→ Task to carry out
Only the lines below starting at the one containing "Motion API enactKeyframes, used" and ending at the one containing "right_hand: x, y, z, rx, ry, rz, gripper" belong in the answer, each copied exactly.

[Source information — start]

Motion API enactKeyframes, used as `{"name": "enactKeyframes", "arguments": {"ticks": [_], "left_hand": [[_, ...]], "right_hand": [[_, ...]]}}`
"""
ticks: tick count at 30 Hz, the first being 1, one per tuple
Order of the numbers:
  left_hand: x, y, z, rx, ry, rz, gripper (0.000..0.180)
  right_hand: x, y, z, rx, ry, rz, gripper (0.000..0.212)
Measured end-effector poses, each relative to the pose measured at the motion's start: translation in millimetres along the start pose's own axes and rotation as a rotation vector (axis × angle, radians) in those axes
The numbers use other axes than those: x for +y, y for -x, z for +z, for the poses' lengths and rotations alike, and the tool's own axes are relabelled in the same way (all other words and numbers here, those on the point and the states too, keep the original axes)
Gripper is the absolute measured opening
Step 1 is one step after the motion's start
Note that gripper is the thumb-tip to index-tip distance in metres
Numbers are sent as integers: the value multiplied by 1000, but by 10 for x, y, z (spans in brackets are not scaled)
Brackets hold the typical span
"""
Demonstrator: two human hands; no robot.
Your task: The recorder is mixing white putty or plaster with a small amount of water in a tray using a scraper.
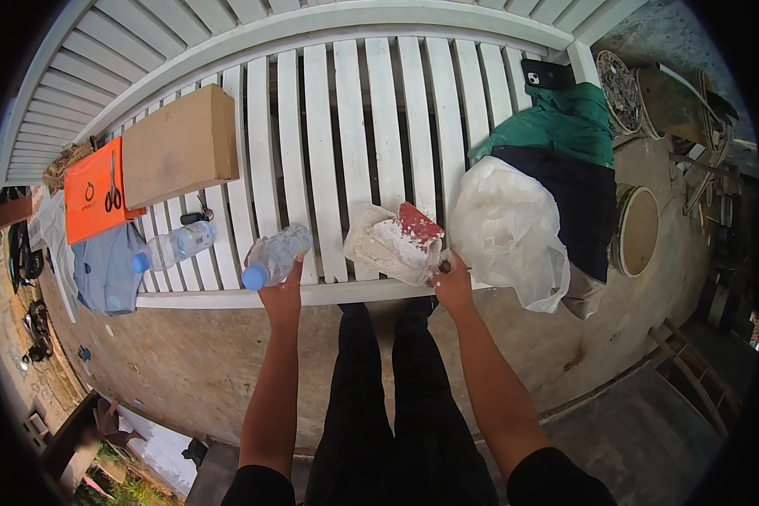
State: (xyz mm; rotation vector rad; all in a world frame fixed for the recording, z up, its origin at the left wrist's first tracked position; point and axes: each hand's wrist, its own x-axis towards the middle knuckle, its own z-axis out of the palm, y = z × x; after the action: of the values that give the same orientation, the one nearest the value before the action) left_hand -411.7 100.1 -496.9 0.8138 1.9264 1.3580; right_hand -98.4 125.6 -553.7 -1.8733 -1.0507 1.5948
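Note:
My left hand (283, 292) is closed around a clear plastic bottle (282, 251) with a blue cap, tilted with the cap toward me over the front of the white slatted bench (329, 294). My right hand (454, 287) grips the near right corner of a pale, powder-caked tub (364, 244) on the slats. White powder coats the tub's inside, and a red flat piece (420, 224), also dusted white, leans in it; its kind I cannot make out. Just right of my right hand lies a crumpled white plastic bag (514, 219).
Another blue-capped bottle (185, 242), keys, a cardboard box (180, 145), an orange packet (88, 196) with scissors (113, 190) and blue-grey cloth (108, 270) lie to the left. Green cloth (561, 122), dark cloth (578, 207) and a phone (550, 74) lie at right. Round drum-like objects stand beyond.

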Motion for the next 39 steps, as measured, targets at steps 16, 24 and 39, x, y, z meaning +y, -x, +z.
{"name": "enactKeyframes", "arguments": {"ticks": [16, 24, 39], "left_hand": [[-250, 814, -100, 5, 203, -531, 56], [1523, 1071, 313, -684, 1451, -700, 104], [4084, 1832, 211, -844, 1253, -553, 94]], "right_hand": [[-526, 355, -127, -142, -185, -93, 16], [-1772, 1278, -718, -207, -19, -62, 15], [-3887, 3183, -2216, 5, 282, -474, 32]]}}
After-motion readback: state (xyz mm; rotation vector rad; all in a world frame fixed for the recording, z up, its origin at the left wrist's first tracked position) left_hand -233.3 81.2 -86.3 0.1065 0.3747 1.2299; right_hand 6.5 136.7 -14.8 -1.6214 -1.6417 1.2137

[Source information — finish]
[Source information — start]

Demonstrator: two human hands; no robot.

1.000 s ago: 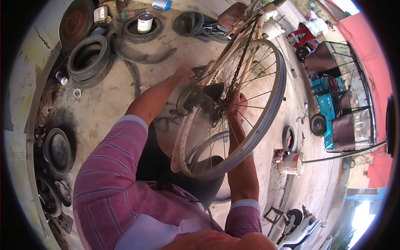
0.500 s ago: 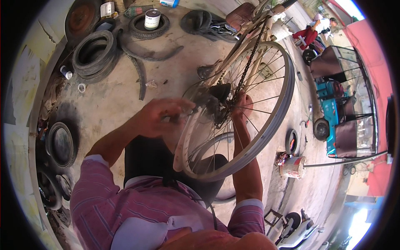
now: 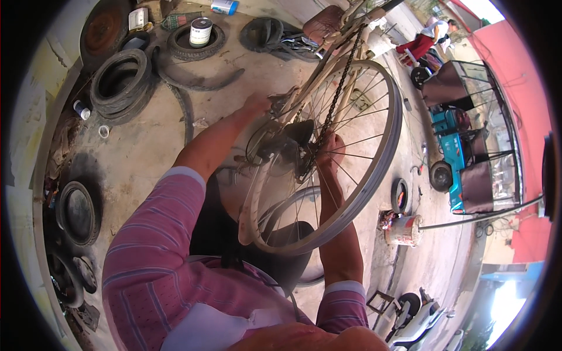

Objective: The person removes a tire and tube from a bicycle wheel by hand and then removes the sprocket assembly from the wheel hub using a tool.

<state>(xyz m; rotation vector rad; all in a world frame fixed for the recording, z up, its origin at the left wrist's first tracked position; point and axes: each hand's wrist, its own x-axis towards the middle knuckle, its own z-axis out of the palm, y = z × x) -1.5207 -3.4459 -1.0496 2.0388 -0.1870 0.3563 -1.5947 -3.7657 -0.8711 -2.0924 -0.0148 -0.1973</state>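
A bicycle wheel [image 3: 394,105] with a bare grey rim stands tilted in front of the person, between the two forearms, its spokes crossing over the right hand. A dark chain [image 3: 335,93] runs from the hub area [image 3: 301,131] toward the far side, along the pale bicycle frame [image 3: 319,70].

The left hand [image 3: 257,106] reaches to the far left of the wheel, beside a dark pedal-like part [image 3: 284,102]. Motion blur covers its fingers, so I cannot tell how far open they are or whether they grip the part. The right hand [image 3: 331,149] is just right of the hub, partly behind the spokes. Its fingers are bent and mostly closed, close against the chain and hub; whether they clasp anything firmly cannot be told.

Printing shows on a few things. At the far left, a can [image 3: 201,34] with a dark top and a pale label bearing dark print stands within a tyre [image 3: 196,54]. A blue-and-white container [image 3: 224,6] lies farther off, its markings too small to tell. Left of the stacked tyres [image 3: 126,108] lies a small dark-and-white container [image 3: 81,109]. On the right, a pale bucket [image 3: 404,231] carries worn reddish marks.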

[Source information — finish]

→ Solution for this problem
Motion API enactKeyframes, used as `{"name": "enactKeyframes", "arguments": {"ticks": [_], "left_hand": [[_, ...]], "right_hand": [[_, ...]]}}`
"""
ticks: tick count at 30 Hz, the first being 1, one per tuple
Order of the numbers:
  left_hand: x, y, z, rx, ry, rz, gripper (0.000..0.180)
  right_hand: x, y, z, rx, ry, rz, gripper (0.000..0.212)

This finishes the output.